_Exercise requirements_.
Repeat the material below. Keep every line exactly as written.

# # # #

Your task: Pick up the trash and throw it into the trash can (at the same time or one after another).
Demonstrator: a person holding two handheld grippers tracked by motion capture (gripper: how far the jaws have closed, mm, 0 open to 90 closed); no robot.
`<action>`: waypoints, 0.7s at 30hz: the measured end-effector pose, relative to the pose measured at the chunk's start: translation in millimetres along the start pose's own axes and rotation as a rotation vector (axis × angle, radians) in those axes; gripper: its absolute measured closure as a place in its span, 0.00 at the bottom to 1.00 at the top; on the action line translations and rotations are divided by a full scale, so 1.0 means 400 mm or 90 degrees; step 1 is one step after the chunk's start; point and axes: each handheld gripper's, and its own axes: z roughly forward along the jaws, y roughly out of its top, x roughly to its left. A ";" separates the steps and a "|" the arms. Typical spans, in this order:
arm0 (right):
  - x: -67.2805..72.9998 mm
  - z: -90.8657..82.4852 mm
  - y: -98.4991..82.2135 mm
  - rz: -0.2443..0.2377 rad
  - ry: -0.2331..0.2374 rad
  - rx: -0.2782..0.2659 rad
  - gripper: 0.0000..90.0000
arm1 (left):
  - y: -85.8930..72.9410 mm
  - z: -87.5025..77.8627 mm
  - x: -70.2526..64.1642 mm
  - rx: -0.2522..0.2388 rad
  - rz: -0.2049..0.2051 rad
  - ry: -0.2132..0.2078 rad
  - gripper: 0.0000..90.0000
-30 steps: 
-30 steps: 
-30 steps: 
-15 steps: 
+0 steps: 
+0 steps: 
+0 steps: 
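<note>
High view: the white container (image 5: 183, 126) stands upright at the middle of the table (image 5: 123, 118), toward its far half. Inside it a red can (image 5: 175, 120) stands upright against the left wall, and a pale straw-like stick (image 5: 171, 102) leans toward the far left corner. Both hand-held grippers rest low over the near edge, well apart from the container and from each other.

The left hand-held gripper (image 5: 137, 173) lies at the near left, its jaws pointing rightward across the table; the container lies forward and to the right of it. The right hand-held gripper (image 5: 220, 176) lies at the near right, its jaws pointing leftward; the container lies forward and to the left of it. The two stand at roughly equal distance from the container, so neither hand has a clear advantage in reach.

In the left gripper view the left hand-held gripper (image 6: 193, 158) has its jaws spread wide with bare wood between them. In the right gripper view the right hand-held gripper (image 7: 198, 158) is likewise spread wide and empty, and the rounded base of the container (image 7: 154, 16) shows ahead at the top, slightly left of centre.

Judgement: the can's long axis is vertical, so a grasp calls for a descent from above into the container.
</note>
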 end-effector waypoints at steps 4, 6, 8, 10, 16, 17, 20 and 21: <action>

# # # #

_Output_.
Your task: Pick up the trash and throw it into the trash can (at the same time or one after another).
Demonstrator: a person holding two handheld grippers tracked by motion capture (gripper: how far the jaws have closed, mm, 0 open to 90 closed); no robot.
`<action>`: waypoints, 0.7s at 30hz: the measured end-effector pose, relative to the pose measured at the chunk's start: translation in millimetres along the start pose's own axes and rotation as a rotation vector (axis × angle, radians) in those axes; gripper: its absolute measured closure as a place in its span, 0.00 at the bottom to 1.00 at the top; on the action line translations and rotations are divided by a full scale, so 1.0 means 400 mm or 90 degrees; step 1 is one step after the chunk's start; point and axes: each handheld gripper's, and its own axes: z roughly forward along the jaws, y roughly out of its top, x roughly to its left. A ";" separates the steps and a "|" the arms. Typical spans, in this order:
arm0 (right):
  - x: -67.2805..72.9998 mm
  - z: -90.8657..82.4852 mm
  - y: -98.4991..82.2135 mm
  - rz: -0.2443..0.2377 rad
  - ry: -0.2331..0.2374 rad
  - rx: -0.2782..0.2659 rad
  - gripper: 0.0000..90.0000
arm1 (left):
  - y: -85.8930..72.9410 mm
  - z: -87.5025..77.8627 mm
  - x: -70.2526..64.1642 mm
  - rx: -0.2522..0.2388 rad
  - rz: -0.2049..0.2051 rad
  - ry: -0.2132..0.2078 rad
  - gripper: 0.0000..90.0000
-30 steps: 
-30 steps: 
-30 steps: 
-15 steps: 
+0 steps: 
+0 steps: 
+0 steps: 
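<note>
High view: the white container (image 5: 183, 126) stands upright at the middle of the table (image 5: 123, 118), toward its far half. Inside it a red can (image 5: 175, 120) stands upright against the left wall, and a pale straw-like stick (image 5: 171, 102) leans toward the far left corner. Both hand-held grippers rest low over the near edge, well apart from the container and from each other.

The left hand-held gripper (image 5: 137, 173) lies at the near left, its jaws pointing rightward across the table; the container lies forward and to the right of it. The right hand-held gripper (image 5: 220, 176) lies at the near right, its jaws pointing leftward; the container lies forward and to the left of it. The two stand at roughly equal distance from the container, so neither hand has a clear advantage in reach.

In the left gripper view the left hand-held gripper (image 6: 193, 158) has its jaws spread wide with bare wood between them. In the right gripper view the right hand-held gripper (image 7: 198, 158) is likewise spread wide and empty, and the rounded base of the container (image 7: 154, 16) shows ahead at the top, slightly left of centre.

Judgement: the can's long axis is vertical, so a grasp calls for a descent from above into the container.
</note>
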 end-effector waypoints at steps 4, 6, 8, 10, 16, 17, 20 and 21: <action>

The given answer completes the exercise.